In a way, this film also questions the overall social attitude and overwhelming conformism in our society. Siras gets thrown out of a rented accommodation just for being a bachelor. Deepu has a much easier life but even he has to go through the whimsies of atrocious landlords in his Delhi PG. Anyone who has left his home and moved to another city either for studies or for work would identify with these situations. At the same time, the film does not also miss out on Siras’s own contradictions. He is a staunch vegetarian from a Brahmin family who does not let Deepu touch his food. This is where the film elevates itself from just about being about one victim and transforms itself into a social commentary and explore the vice like trip of traditions and religion, even on people who are considered heretics by the same rules.

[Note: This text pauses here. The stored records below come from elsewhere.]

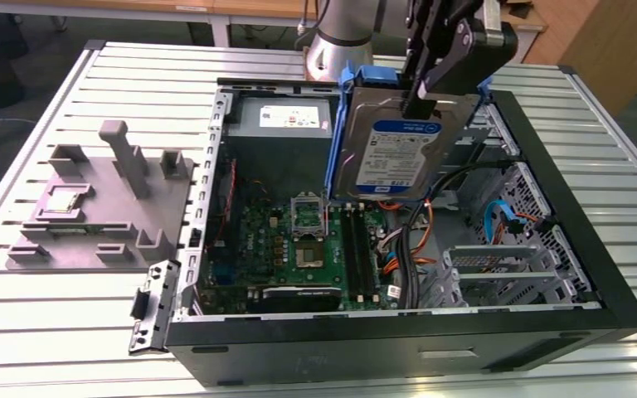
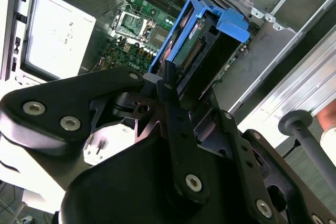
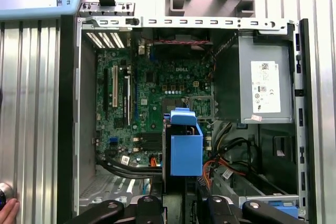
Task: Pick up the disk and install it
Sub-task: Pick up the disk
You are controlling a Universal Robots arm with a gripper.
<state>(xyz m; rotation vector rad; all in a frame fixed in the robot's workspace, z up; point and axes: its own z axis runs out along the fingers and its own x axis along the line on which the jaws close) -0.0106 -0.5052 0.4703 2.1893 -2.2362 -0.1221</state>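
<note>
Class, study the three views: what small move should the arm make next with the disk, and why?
Probably shift it toward the exterior view's right. The pincer holds the disk upright above the motherboard, while the metal drive cage sits further right in the case, so they look not yet aligned.

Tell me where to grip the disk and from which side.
Its top edge, from above, pinching across the flat faces: the disk hangs near upright over the case, thin enough to span, as the gripper holds it now.
</note>
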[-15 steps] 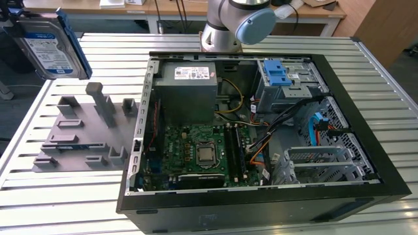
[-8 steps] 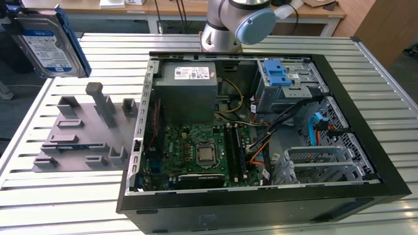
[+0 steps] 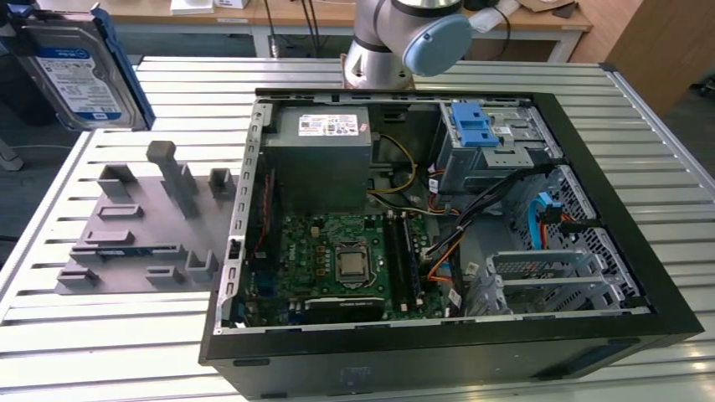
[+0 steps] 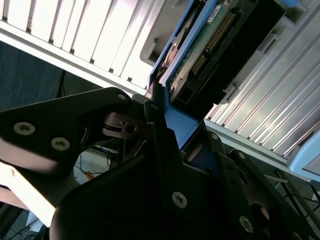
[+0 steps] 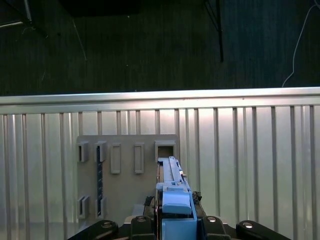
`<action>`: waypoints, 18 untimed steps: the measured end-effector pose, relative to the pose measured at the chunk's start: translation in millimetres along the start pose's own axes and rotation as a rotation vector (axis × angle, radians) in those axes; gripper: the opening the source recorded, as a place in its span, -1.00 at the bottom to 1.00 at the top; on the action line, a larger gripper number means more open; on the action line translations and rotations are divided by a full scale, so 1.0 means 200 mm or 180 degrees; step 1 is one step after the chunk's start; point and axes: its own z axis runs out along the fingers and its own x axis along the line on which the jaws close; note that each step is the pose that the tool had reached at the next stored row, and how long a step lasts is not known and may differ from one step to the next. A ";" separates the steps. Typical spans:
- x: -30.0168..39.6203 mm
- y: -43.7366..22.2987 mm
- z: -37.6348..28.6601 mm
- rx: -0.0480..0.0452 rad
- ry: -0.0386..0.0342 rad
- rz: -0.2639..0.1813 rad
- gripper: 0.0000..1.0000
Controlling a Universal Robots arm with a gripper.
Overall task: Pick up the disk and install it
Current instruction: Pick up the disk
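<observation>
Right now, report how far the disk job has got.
Done: the disk is picked up and hangs in the air above the grey holder tray, at the exterior view's left. In hand: the gripper is shut on its blue carrier in the second wrist view. Left: the install. The disk is outside the open computer case, well apart from the drive cage.

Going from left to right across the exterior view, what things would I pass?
disk → grey holder plate → motherboard inside the open computer case → drive cage with blue latches
</observation>
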 end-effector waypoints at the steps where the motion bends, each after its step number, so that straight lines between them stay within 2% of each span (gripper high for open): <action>1: 0.000 0.000 -0.002 0.0000 0.0000 0.0000 -0.27; 18: -0.002 0.000 -0.039 0.0000 0.0000 0.0000 -0.27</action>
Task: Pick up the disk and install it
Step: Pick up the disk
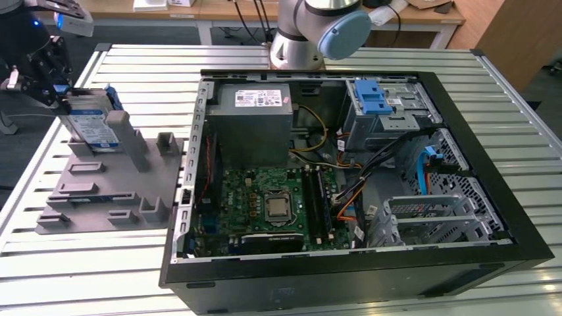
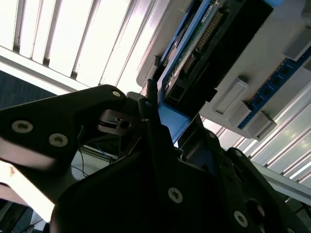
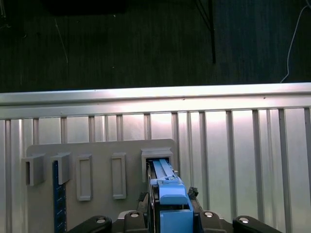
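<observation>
Slatted metal desk [image 1: 88, 270] carries an open computer case [image 1: 351, 280] near me on the exterior view's right and a grey holder [image 1: 97, 197] on its left. Farther back, the disk [image 1: 92, 128] stands upright in the holder, with my tool [image 1: 60, 95] clamped narrow on it.

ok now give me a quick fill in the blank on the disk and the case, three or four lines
1. The disk stands ____ in the grey fixture.
2. The gripper is at the disk's ____ plastic bracket.
3. The open computer case lies to the exterior view's ____ of the fixture.
4. The power supply in the case carries a ____ sticker.
Missing words: upright; blue; right; white.
</observation>
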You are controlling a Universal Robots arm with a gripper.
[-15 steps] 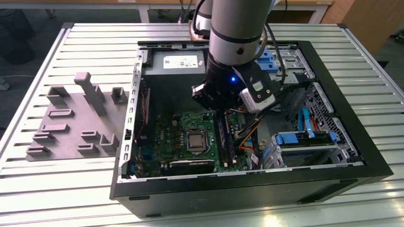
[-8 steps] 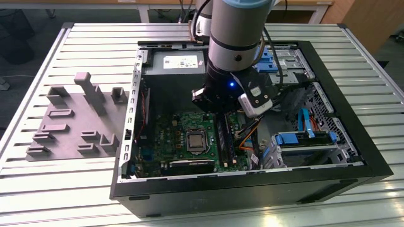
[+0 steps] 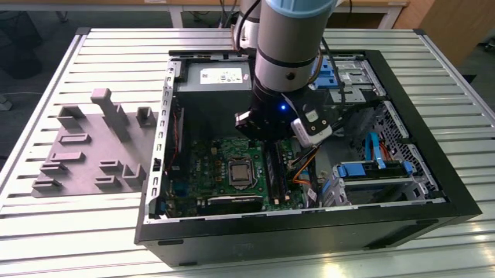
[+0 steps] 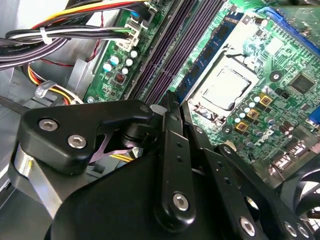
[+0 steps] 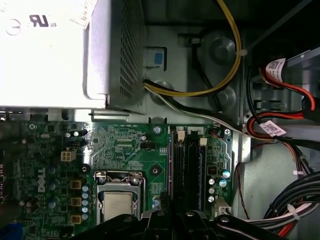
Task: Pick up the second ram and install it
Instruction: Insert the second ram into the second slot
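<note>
the claw [image 3: 270,139] hung inside the open computer case [image 3: 433,191], right over the memory slots [image 5: 186,165] of the green motherboard [image 5: 125,145]. its fingers [image 4: 172,145] stood drawn close together, tips at the slots; whether they gripped anything i cannot tell. the second ram could not be told apart from the slots beneath the claw. beside the claw sat the processor socket [image 4: 222,87]; beyond it the power supply [image 5: 50,50].
</note>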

Director Hansal Mehta is going through a very productive phase right now. It is his third film in three years after a long period of lull. It is great to see that he is managing to get funds for making such films which was probably not available earlier, thus explaining long gaps in his filmography prior to Shahid. It would also be unfair if I do not mention some of the technical aspects of the film. Satya Rai Nagpaul’s cinematography attracts attention because of its longish takes. Especially the opening sequence lasts several minutes and sets up the proceedings very clearly. There are long moments of silence and nothingness, forcing the viewers to experience the solitude of the character. Apurva Asrani, who is the editor as well as the writer of the film, mostly keeps the proceedings austere and minimalistic. This is why a brief period of Deepu’s sexual encounter with his female boss juxtaposed with Siras’s own moments on the bed with his partner seems a bit awkward and makes one look away from the screen for a while. Nevertheless, it is only a brief interlude in an otherwise completely focused film that avoids the temptation of sensationalizing the subject matter, just like this year’s Oscar favorite Spotlight.

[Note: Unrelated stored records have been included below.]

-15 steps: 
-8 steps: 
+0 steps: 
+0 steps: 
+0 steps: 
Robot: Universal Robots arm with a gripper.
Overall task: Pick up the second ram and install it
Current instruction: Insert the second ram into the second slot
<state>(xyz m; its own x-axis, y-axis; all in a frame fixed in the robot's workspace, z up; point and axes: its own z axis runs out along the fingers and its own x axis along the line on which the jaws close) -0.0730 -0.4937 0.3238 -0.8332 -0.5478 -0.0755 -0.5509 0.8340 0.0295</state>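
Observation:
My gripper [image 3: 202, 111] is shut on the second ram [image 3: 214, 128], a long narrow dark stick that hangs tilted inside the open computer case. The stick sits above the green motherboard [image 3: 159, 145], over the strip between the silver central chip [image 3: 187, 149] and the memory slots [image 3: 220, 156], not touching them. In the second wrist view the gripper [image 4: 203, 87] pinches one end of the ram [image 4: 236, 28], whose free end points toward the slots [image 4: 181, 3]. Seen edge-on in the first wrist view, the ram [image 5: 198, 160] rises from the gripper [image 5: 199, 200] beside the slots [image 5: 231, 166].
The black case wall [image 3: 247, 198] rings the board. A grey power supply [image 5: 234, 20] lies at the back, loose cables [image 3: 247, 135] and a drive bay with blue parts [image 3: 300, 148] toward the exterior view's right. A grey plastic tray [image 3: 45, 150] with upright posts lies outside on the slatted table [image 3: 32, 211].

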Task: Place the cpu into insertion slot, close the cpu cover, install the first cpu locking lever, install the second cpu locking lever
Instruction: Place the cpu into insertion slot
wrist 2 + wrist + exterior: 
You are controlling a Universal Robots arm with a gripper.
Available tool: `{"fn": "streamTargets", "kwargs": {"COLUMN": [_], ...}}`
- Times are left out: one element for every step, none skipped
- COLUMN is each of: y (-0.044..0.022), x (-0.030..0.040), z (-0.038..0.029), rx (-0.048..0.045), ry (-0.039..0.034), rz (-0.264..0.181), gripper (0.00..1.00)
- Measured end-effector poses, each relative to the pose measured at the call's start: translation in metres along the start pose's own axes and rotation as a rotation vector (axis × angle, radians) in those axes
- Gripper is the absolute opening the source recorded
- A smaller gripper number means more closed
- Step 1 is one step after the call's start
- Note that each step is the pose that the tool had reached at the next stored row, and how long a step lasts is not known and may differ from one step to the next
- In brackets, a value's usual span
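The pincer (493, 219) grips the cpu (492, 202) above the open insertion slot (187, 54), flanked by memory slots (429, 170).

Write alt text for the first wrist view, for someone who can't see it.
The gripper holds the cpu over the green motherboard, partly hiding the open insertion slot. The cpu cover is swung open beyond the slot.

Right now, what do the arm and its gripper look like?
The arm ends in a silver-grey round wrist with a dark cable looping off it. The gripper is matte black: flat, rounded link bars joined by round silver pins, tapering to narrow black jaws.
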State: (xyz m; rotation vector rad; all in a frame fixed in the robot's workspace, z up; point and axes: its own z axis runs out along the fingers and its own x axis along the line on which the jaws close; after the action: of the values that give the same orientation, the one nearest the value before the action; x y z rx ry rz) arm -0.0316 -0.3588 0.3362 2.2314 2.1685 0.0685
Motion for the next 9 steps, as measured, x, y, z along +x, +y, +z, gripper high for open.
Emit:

Finally, this film is all about Manoj Bajpai. If is not that Rao is not great in his role but Bajpai’s is the author backed role and he once again tells Bollywood what he can do and how the industry has mostly failed to come up with projects worthy of his abilities. It is not merely about his expressions but also the body language that he summons to play this role in a manner we rarely get to see. Aforementioned long sequences are focused mostly on Bajpai’s face who does not let the audience see anyone else other than that 64 year old professor he is playing. I do not know when the section 377 will go away but I am sure Manoj Bajpai’s Professor Siras will remain etched in the memory of everyone who has seen the film.